(Dataset content Opens)
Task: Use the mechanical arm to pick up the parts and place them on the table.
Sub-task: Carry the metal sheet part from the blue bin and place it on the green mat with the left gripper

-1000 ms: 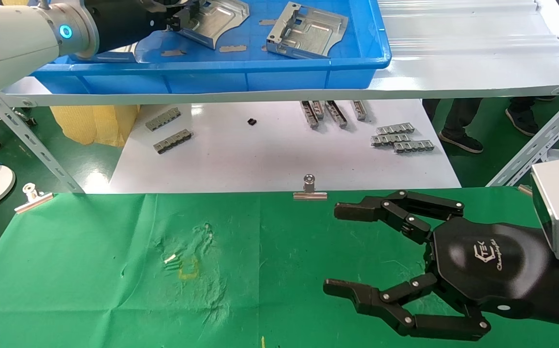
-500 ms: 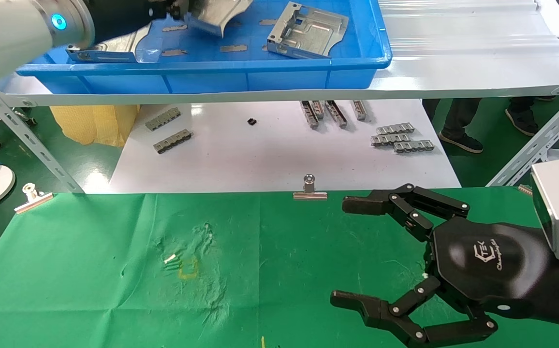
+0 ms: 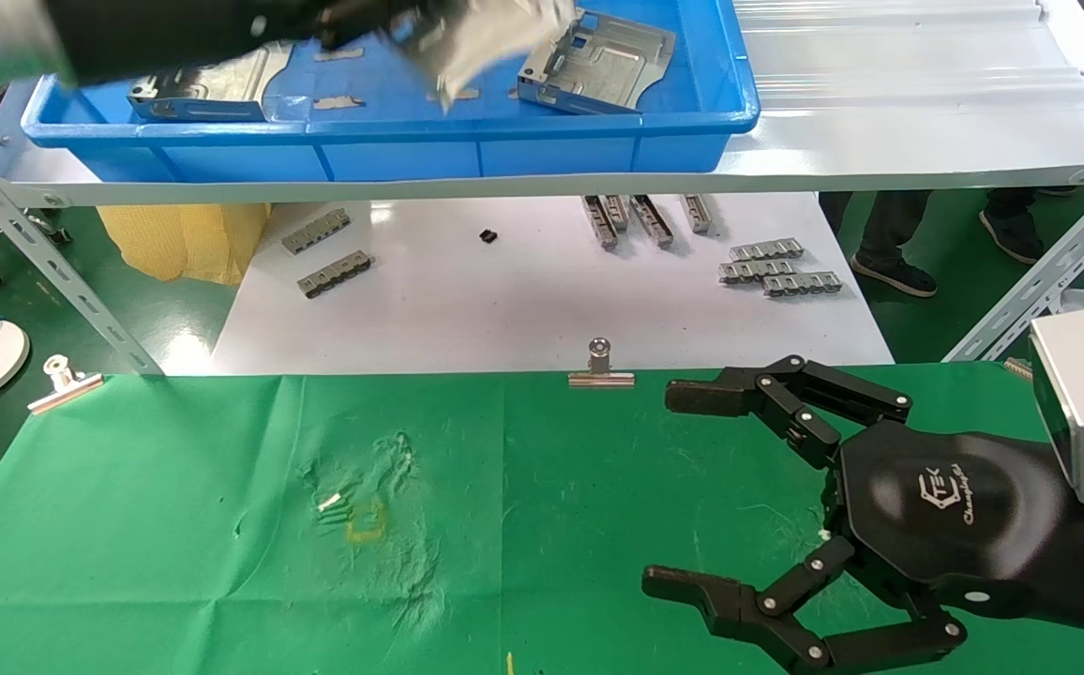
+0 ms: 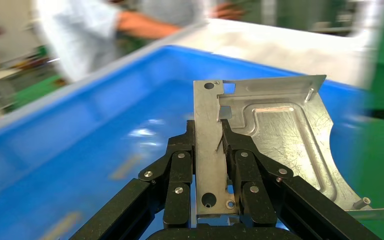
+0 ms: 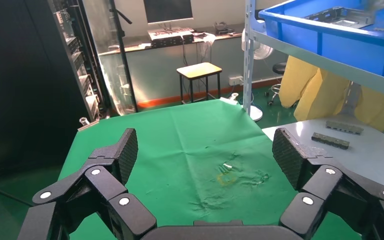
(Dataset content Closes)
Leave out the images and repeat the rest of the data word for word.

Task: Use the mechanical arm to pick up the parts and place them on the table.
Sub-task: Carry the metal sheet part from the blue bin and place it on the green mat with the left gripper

-1000 ms: 
-500 ms: 
+0 ms: 
+0 ms: 
+0 ms: 

Work on this exercise is finished, so nothing remains.